Même si officiellement aucune contre-partie n’est prévue ou imposée, l’IEP a mis en place une politique qui vise à devenir attractif auprès des entreprises, l’objectif étant de les inciter à reverser une partie ou la totalité de la taxe due à notre établissement. Cela se traduit par la mise à disposition de l’annuaire des élèves – anciens ou actuels –, l’invitation à la soirée de remise des diplômes, la facilitation dans l’organisation de conférences, le relais des offres d’emploi et stage…

À quels types de projet sont destinés les fonds perçus dans le cadre de la taxe d’apprentissage ?

La taxe d’apprentissage est une source de financement majeure pour l’IEP, non pas tant du point de vue purement numéraire mais fonctionnel dans le sens où elle finance directement des projets matériels, parfois décidés grâce aux concours des élèves. Aussi, cette année, elle a permis la rénovation de plusieurs salles de cours, l’achat de matériel informatique (ordinateur, enregistreur vocal…), l’acquisition d’ouvrages et de manuels destinés à la bibliothèque de l’établissement, la mise en place des modules coaching, le financement de la participation de Sciences-Po Toulouse au Forum des métiers ou encore des allers et retours des étudiants engagés dans le programme DISPO.

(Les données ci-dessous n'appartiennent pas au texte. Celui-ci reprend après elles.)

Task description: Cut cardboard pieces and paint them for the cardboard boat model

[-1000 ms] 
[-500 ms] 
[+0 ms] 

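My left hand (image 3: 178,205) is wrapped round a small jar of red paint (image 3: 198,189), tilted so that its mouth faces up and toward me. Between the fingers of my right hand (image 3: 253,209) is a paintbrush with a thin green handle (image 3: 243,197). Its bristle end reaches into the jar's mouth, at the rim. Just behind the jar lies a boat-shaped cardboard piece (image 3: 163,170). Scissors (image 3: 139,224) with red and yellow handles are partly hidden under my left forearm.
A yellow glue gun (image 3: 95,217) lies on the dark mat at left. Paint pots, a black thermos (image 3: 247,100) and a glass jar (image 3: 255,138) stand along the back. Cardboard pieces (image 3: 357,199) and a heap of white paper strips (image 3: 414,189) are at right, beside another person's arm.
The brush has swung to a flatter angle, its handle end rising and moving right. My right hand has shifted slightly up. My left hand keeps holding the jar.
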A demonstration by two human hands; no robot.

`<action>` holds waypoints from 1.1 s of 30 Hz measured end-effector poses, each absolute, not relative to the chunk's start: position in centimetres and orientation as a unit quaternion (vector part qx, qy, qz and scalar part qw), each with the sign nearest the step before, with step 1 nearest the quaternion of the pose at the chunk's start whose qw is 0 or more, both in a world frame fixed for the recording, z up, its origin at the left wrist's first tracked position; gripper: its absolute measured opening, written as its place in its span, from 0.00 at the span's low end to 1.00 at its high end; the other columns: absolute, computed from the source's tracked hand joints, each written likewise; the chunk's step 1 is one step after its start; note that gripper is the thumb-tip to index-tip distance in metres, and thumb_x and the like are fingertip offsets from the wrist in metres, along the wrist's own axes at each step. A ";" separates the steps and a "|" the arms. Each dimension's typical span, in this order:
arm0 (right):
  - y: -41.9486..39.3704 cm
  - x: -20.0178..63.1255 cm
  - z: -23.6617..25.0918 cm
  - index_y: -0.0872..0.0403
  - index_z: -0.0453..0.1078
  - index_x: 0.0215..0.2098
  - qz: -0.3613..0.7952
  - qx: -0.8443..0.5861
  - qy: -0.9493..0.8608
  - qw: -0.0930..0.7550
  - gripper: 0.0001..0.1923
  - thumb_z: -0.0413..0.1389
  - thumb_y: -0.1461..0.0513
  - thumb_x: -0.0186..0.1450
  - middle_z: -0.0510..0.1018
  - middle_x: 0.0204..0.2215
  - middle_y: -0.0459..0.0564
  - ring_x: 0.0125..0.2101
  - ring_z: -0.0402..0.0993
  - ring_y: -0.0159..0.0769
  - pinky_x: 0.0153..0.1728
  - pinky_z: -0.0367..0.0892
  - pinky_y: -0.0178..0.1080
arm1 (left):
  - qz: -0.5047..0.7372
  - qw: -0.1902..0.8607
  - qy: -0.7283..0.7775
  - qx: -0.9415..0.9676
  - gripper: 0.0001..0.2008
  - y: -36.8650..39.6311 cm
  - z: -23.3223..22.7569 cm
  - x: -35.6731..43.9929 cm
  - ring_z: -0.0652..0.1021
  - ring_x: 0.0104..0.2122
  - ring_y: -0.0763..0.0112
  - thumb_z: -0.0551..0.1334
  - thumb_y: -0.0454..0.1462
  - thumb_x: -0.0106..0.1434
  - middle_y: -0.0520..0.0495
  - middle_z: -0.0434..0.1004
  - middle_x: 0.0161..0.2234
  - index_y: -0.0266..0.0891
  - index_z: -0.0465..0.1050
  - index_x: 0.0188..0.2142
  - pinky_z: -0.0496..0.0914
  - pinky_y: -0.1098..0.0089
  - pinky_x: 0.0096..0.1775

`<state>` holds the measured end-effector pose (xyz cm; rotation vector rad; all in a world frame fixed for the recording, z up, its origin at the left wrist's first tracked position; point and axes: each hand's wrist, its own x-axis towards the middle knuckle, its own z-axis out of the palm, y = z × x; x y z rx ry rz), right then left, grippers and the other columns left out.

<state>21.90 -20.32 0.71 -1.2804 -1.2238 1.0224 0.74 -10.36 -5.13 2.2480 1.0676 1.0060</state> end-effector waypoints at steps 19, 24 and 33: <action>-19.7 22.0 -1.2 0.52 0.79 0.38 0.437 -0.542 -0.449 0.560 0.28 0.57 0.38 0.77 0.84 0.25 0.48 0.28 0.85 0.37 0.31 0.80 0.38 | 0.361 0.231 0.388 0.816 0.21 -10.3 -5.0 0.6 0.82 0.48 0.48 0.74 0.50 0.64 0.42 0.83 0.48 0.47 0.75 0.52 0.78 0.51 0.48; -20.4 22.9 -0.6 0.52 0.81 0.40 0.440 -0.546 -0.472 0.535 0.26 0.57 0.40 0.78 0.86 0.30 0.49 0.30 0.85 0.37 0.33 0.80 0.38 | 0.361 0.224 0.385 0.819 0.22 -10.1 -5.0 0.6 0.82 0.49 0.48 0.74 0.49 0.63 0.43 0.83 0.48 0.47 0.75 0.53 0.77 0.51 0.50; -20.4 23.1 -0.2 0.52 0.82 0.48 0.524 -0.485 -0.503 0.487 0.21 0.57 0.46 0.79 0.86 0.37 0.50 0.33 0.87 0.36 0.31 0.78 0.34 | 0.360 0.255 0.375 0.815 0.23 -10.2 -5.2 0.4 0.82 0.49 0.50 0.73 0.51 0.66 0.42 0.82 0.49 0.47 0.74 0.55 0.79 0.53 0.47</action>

Ce système est-il pour autant optimal ?

Si un tel système permet aux écoles – grâce à une politique vigoureuse et une stratégie ambitieuse à long terme – de récolter des fonds en proportion conséquente, il n’est pas pour autant exempt de tout reproche. Car bien souvent, on assiste à un saupoudrage des aides. Concrètement, certaines Grandes Écoles, notamment parisiennes, vont rafler la majeure partie de cet impôt au détriment des autres établissements supposément moins attractifs. Bref, il faut savoir jouer des coudes, parvenir à mettre en avant les nombreux atouts présentés par l’IEP tant la concurrence entre établissements est importante. Une tâche assez prenante d’où notre volonté de mobiliser les élèves et les enseignants sur cette question afin qu’ils puissent apporter leur concours.»